* _AIM OF THE EXERCISE_: Copy out each line of the data that holds the string "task".

Dataset entries
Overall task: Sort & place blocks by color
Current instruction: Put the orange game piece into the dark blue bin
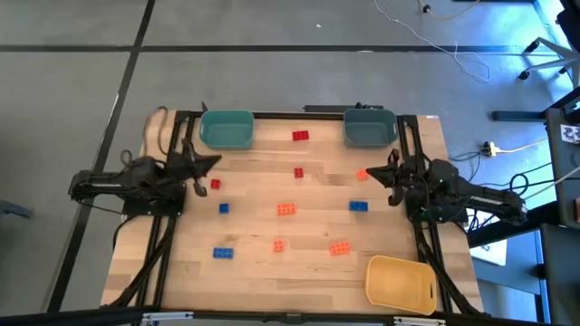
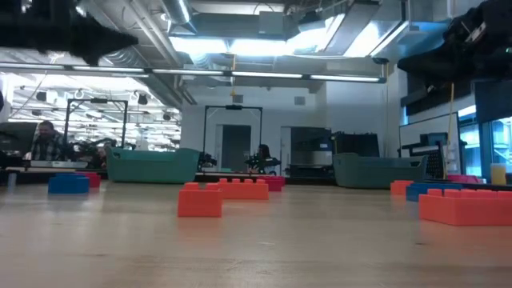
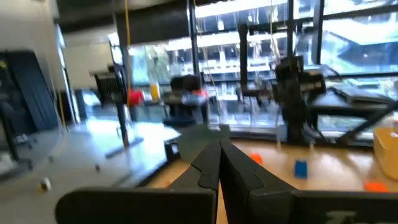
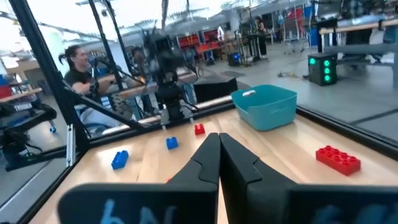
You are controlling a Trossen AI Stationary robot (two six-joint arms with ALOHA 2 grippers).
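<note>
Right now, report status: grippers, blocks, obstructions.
Left gripper and right gripper shut, empty, raised at table sides. Blocks scattered on table, none binned. Nothing blocking.

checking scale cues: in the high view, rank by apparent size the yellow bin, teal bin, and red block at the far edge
1. yellow bin, largest
2. teal bin
3. red block, far smallest

Two dark, near-black jointed arms, chunky housings at the joints; the left hand (image 1: pixel 201 168) and right hand (image 1: pixel 379 170) each end in two tapered matte-black fingers (image 4: pixel 211 163).
</note>
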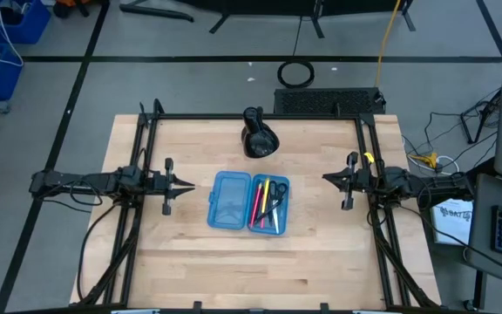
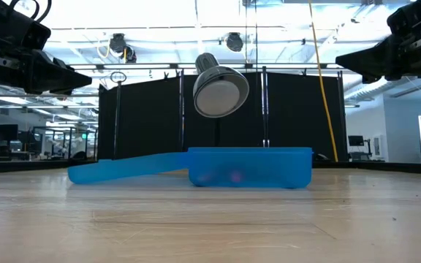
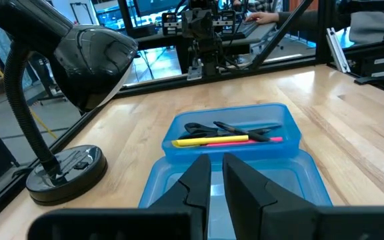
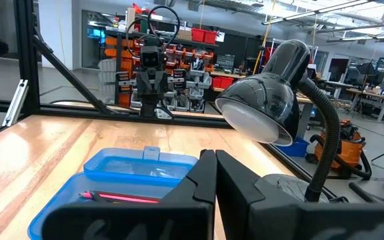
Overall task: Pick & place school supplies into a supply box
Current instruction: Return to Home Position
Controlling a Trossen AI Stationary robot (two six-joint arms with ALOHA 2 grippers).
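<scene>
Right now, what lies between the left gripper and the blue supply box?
High view: only bare table between the left gripper and supply box.

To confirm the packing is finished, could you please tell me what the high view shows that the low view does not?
Only the high view shows the pens and scissors lying in the right half of the supply box, with the left gripper and right gripper apart from it on either side. Only the low view shows the pale inside of the lamp and the room behind. Both show the open box and the lamp on the table.
</scene>
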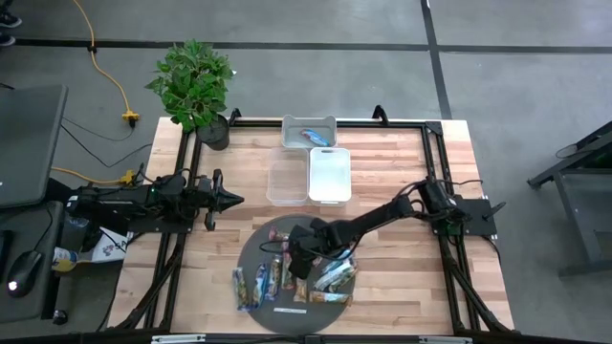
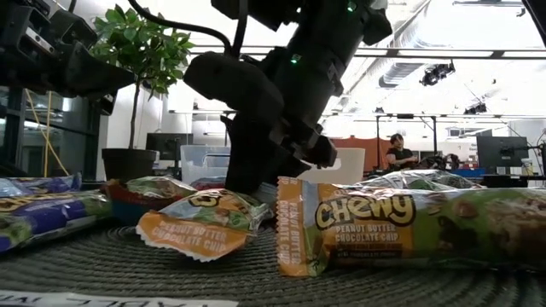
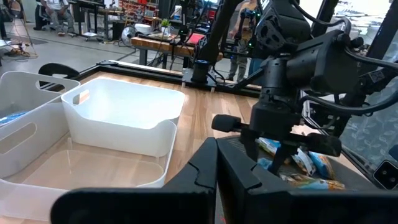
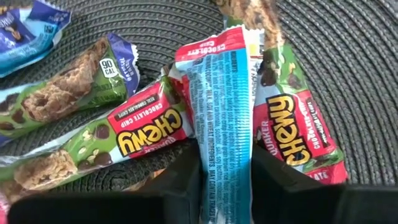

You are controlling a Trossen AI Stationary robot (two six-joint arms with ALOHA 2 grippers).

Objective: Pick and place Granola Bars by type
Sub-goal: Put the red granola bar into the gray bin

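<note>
- Pale wooden boards make up the surface [image 1: 382, 162], which sits on a grey floor with a potted plant [image 1: 194, 84] at its far left corner.
- A round dark woven mat [image 1: 254, 250] lies at the near edge of the surface, and the granola bars [image 1: 287, 279] are spread over it.
- The right hand [image 1: 298, 250] is down over the mat, among the bars at its middle.
- In the right wrist view its two dark fingers [image 4: 180, 177] stand either side of one red-ended bar [image 4: 222, 118], turned printed-back up, and both press against the wrapper: the hand is clamped on that bar.
- Just beside the hand on either side lie two more red-and-green Chewy bars [image 4: 134, 134], both touching the gripped one.
- Farther off to one side lie a bar with a blue-purple end [image 4: 68, 81] and a blue-wrapped bar [image 4: 25, 31].
- In the low view, orange peanut butter chocolate chip bars [image 2: 409, 223] lie on the mat nearer the camera than the hand.
- A thin white label strip [image 1: 290, 310] lies at the mat's near rim, beyond the bars.
- Three bins stand well beyond the hand toward the far edge: a clear bin [image 1: 286, 181], a white bin [image 1: 330, 175] beside it, and a third bin [image 1: 310, 131] behind, holding a blue bar [image 1: 314, 136].
- The left hand [image 1: 232, 199] waits well apart from the mat, above the left side of the surface, fingers together.
</note>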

* _EXERCISE SOLUTION_:
Overall task: Sort & place blocks by color
Overall task: Pick & place school supplies into a supply box

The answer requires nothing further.